**WHAT YOU SHOULD DO**
Write out the listing below word for word.

**RAW DATA**
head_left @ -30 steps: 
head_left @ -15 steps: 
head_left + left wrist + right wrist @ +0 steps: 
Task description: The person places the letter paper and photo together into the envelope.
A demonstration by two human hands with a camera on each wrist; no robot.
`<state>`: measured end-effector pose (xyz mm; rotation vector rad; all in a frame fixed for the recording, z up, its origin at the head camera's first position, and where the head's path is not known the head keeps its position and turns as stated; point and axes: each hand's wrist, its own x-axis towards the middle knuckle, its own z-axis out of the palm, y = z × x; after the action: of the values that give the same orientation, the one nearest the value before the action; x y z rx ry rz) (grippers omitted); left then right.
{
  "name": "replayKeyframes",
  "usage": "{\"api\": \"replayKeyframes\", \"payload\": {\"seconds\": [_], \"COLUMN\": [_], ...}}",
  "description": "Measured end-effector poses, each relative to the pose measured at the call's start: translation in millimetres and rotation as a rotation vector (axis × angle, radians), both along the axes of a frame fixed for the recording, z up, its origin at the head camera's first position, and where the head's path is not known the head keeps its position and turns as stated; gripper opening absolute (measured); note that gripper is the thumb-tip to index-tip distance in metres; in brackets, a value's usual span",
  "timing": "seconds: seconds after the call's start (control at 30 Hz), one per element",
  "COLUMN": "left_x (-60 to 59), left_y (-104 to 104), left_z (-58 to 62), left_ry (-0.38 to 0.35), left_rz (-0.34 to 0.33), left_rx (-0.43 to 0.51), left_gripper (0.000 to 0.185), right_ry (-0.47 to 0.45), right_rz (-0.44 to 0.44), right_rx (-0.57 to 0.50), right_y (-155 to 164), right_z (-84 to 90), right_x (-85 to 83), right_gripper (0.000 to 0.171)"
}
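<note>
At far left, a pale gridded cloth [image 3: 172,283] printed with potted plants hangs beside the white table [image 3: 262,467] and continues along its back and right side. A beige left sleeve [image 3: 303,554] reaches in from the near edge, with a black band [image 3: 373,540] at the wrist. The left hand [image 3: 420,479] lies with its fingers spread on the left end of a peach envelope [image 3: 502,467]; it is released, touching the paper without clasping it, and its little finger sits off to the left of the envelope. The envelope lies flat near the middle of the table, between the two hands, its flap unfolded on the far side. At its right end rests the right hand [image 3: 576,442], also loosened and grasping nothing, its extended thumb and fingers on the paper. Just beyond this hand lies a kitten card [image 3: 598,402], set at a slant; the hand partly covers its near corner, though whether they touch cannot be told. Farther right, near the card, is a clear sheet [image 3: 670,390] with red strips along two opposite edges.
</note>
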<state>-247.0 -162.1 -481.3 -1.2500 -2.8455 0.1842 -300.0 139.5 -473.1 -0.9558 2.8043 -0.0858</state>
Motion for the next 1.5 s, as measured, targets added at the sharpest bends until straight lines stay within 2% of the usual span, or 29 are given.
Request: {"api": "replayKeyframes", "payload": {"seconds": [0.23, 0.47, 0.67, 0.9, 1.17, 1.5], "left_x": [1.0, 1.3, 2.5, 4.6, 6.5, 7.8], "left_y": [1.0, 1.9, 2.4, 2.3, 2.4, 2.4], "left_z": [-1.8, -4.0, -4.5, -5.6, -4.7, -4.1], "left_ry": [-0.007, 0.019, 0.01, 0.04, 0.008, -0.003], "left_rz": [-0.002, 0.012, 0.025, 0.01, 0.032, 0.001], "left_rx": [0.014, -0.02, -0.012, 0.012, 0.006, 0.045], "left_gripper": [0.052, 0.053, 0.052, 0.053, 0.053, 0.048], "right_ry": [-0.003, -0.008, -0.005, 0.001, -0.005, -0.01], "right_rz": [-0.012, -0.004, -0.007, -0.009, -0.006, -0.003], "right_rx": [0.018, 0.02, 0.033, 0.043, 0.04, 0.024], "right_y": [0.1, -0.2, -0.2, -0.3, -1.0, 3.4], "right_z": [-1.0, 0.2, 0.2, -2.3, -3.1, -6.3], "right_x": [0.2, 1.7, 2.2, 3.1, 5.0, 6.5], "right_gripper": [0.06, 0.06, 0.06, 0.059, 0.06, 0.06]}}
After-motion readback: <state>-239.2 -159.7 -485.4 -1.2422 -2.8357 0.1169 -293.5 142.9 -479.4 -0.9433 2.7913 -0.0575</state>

**TASK RESPONSE**
head_left @ -30 steps: 
head_left @ -15 steps: 
head_left + left wrist + right wrist @ +0 steps: 
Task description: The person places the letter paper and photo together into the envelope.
A demonstration by two human hands with a camera on each wrist; no robot.
`<state>`: measured end-effector pose (xyz mm; rotation vector rad; all in a frame fixed for the recording, z up, its origin at the head camera's first position, and where the head's path is not known the head keeps its position and turns as stated; point and axes: each hand's wrist, its own x-axis towards the middle knuckle, its own z-axis out of the palm, y = z × x; after the action: of the values that give the same orientation, the one nearest the value before the action; x y z rx ry rz) (grippers omitted); left then right.
{
  "name": "replayKeyframes",
  "usage": "{\"api\": \"replayKeyframes\", \"payload\": {\"seconds\": [_], \"COLUMN\": [_], ...}}",
  "description": "Measured end-effector poses, each relative to the pose measured at the call's start: translation in millimetres and rotation as a rotation vector (axis × angle, radians), both along the axes of a frame fixed for the recording, z up, its origin at the head camera's first position, and where the head's path is not known the head keeps its position and turns as stated; gripper opening absolute (measured); note that gripper is the thumb-tip to index-tip distance in metres; in brackets, a value's usual span",
  "timing": "seconds: seconds after the call's start (control at 30 Hz), one per element",
  "COLUMN": "left_x (-60 to 59), left_y (-104 to 104), left_z (-58 to 62), left_ry (-0.38 to 0.35), left_rz (-0.34 to 0.33), left_rx (-0.43 to 0.51), left_gripper (0.000 to 0.185), right_ry (-0.47 to 0.45), right_rz (-0.44 to 0.44), right_rx (-0.57 to 0.50), right_y (-155 to 164), right_z (-84 to 90), right_x (-85 to 83), right_gripper (0.000 to 0.171)"
}
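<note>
At far left, a pale gridded cloth [image 3: 172,283] printed with potted plants hangs beside the white table [image 3: 262,467] and continues along its back and right side. A beige left sleeve [image 3: 303,554] reaches in from the near edge, with a black band [image 3: 373,540] at the wrist. The left hand [image 3: 420,479] lies with its fingers spread on the left end of a peach envelope [image 3: 502,467]; it is released, touching the paper without clasping it, and its little finger sits off to the left of the envelope. The envelope lies flat near the middle of the table, between the two hands, its flap unfolded on the far side. At its right end rests the right hand [image 3: 576,442], also loosened and grasping nothing, its extended thumb and fingers on the paper. Just beyond this hand lies a kitten card [image 3: 598,402], set at a slant; the hand partly covers its near corner, though whether they touch cannot be told. Farther right, near the card, is a clear sheet [image 3: 670,390] with red strips along two opposite edges.
</note>
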<state>-247.0 -162.1 -481.3 -1.2500 -2.8455 0.1842 -300.0 139.5 -473.1 -0.9558 2.8043 -0.0858</state>
Motion for the next 1.5 s, as measured, targets added at the sharpest bends until straight lines stay within 2% of the usual span, or 29 are given.
Request: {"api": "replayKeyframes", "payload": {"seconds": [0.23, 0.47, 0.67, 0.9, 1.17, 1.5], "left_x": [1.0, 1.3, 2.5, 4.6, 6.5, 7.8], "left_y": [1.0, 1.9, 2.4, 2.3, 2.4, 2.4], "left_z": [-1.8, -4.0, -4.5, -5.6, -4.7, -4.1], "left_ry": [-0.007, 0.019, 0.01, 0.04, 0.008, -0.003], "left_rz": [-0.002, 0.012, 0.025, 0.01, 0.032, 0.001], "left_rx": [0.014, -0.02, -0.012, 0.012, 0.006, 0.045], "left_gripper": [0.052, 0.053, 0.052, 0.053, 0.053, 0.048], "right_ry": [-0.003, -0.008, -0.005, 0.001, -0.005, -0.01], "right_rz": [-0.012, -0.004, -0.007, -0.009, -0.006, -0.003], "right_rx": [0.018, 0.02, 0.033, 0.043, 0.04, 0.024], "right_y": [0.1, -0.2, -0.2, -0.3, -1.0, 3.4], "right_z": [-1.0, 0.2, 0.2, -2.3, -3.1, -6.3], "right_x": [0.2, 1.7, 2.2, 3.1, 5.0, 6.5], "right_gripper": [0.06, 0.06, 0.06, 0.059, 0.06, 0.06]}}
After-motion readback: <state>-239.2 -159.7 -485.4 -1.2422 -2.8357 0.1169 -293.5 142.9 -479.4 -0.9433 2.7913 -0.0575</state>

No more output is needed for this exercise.